Restate the entries below exactly. Images are not part of the copy.

= = = =

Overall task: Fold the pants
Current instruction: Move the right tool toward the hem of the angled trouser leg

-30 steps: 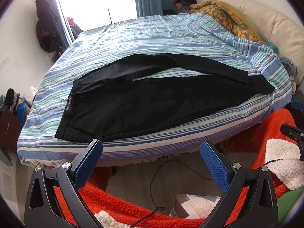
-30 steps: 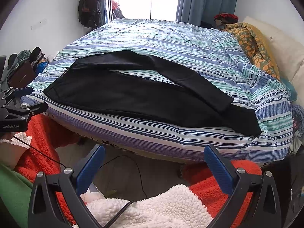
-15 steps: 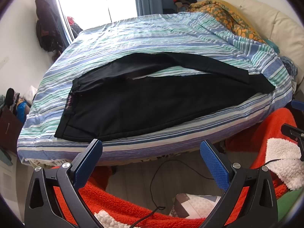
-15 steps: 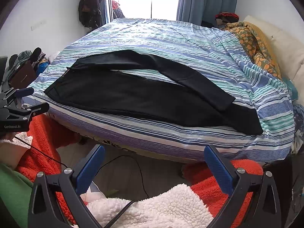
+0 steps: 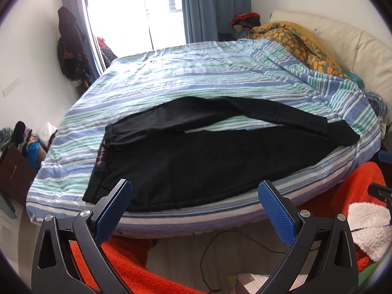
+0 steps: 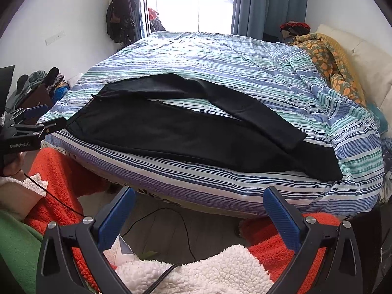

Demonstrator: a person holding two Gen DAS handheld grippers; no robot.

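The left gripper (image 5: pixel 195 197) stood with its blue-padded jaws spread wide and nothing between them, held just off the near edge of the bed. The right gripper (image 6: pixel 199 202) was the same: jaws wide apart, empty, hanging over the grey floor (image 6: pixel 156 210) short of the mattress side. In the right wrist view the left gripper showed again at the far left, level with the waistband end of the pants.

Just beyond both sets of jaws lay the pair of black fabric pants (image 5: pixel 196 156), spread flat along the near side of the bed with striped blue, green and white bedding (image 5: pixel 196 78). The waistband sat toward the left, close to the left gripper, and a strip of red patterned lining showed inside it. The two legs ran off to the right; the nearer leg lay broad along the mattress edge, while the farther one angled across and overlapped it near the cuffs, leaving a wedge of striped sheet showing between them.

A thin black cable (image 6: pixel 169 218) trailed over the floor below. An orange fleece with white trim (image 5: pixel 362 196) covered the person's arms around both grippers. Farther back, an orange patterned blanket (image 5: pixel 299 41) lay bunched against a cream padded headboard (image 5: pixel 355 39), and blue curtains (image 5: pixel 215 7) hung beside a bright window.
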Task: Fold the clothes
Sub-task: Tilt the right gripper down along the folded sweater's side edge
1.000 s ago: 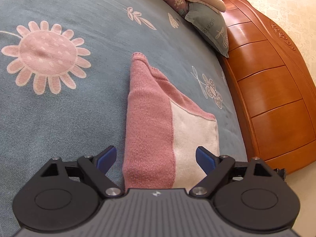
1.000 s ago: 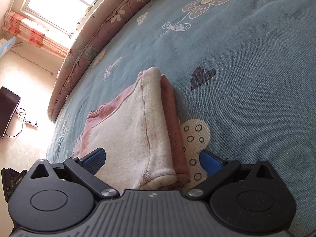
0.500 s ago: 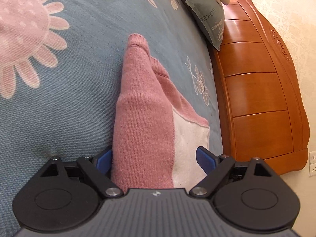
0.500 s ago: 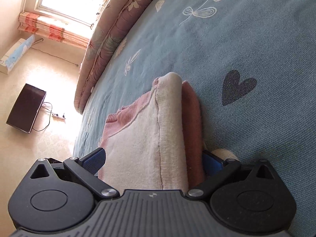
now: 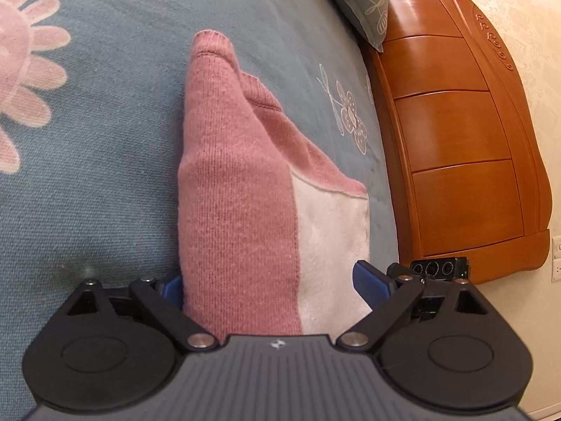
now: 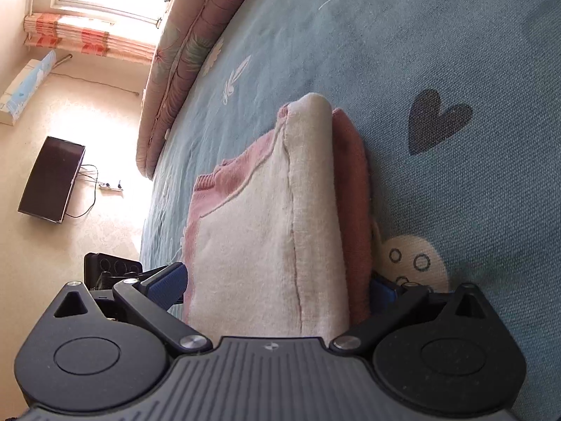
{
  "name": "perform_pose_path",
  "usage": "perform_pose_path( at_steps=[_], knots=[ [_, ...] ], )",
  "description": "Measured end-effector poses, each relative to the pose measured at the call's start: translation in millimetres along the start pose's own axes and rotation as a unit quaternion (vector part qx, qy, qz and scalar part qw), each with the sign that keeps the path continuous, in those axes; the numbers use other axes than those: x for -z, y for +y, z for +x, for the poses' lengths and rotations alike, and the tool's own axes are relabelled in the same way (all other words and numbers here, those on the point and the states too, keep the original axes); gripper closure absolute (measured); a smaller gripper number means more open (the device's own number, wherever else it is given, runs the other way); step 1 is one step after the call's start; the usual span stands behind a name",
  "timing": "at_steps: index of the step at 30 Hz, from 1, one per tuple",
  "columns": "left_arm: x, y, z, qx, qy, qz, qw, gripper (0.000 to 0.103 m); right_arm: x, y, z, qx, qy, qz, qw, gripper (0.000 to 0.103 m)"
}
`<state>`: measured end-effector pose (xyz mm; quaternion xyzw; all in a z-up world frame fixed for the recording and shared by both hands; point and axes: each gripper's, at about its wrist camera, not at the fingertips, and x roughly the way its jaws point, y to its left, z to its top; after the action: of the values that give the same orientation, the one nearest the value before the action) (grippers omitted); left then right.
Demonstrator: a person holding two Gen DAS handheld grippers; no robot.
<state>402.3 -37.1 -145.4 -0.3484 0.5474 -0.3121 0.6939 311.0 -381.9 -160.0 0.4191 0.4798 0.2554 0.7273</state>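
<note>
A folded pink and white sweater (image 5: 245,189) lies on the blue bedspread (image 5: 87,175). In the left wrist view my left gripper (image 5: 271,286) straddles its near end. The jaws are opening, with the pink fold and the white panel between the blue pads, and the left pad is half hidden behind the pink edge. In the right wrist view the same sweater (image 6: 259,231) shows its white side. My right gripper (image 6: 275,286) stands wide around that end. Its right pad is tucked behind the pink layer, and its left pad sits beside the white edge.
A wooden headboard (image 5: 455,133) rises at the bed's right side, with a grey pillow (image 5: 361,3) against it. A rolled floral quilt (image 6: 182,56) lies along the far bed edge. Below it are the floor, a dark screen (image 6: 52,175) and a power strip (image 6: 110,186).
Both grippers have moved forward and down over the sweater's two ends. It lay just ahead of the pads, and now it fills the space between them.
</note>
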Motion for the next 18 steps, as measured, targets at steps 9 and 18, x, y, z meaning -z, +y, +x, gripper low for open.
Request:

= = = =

▶ The completed task:
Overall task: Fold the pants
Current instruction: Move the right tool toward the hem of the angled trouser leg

-30 steps: 
-30 steps: 
-15 steps: 
-15 steps: 
+0 steps: 
+0 steps: 

Demonstrator: a person holding two Gen DAS handheld grippers; no robot.

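The left gripper (image 5: pixel 195 197) stood with its blue-padded jaws spread wide and nothing between them, held just off the near edge of the bed. The right gripper (image 6: pixel 199 202) was the same: jaws wide apart, empty, hanging over the grey floor (image 6: pixel 156 210) short of the mattress side. In the right wrist view the left gripper showed again at the far left, level with the waistband end of the pants.

Just beyond both sets of jaws lay the pair of black fabric pants (image 5: pixel 196 156), spread flat along the near side of the bed with striped blue, green and white bedding (image 5: pixel 196 78). The waistband sat toward the left, close to the left gripper, and a strip of red patterned lining showed inside it. The two legs ran off to the right; the nearer leg lay broad along the mattress edge, while the farther one angled across and overlapped it near the cuffs, leaving a wedge of striped sheet showing between them.

A thin black cable (image 6: pixel 169 218) trailed over the floor below. An orange fleece with white trim (image 5: pixel 362 196) covered the person's arms around both grippers. Farther back, an orange patterned blanket (image 5: pixel 299 41) lay bunched against a cream padded headboard (image 5: pixel 355 39), and blue curtains (image 5: pixel 215 7) hung beside a bright window.
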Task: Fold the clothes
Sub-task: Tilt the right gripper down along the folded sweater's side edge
1.000 s ago: 
1.000 s ago: 
0.500 s ago: 
0.500 s ago: 
now: 
now: 
{
  "name": "perform_pose_path",
  "usage": "perform_pose_path( at_steps=[_], knots=[ [_, ...] ], )",
  "description": "Measured end-effector poses, each relative to the pose measured at the call's start: translation in millimetres along the start pose's own axes and rotation as a unit quaternion (vector part qx, qy, qz and scalar part qw), each with the sign that keeps the path continuous, in those axes; the numbers use other axes than those: x for -z, y for +y, z for +x, for the poses' lengths and rotations alike, and the tool's own axes are relabelled in the same way (all other words and numbers here, those on the point and the states too, keep the original axes); gripper closure absolute (measured); a smaller gripper number means more open (the device's own number, wherever else it is given, runs the other way); step 1 is one step after the call's start; the usual span stands behind a name",
  "timing": "at_steps: index of the step at 30 Hz, from 1, one per tuple",
  "columns": "left_arm: x, y, z, qx, qy, qz, qw, gripper (0.000 to 0.103 m); right_arm: x, y, z, qx, qy, qz, qw, gripper (0.000 to 0.103 m)"
}
`<state>`: measured end-effector pose (xyz mm; quaternion xyzw; all in a z-up world frame fixed for the recording and shared by both hands; point and axes: each gripper's, at about its wrist camera, not at the fingertips, and x roughly the way its jaws point, y to its left, z to its top; after the action: of the values that give the same orientation, the one nearest the value before the action) (grippers omitted); left then right.
Demonstrator: a person holding two Gen DAS handheld grippers; no robot.
<state>402.3 -37.1 -145.4 -0.3484 0.5474 -0.3121 0.6939 311.0 -381.9 -160.0 0.4191 0.4798 0.2554 0.7273</state>
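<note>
A folded pink and white sweater (image 5: 245,189) lies on the blue bedspread (image 5: 87,175). In the left wrist view my left gripper (image 5: 271,286) straddles its near end. The jaws are opening, with the pink fold and the white panel between the blue pads, and the left pad is half hidden behind the pink edge. In the right wrist view the same sweater (image 6: 259,231) shows its white side. My right gripper (image 6: 275,286) stands wide around that end. Its right pad is tucked behind the pink layer, and its left pad sits beside the white edge.
A wooden headboard (image 5: 455,133) rises at the bed's right side, with a grey pillow (image 5: 361,3) against it. A rolled floral quilt (image 6: 182,56) lies along the far bed edge. Below it are the floor, a dark screen (image 6: 52,175) and a power strip (image 6: 110,186).
Both grippers have moved forward and down over the sweater's two ends. It lay just ahead of the pads, and now it fills the space between them.
</note>
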Motion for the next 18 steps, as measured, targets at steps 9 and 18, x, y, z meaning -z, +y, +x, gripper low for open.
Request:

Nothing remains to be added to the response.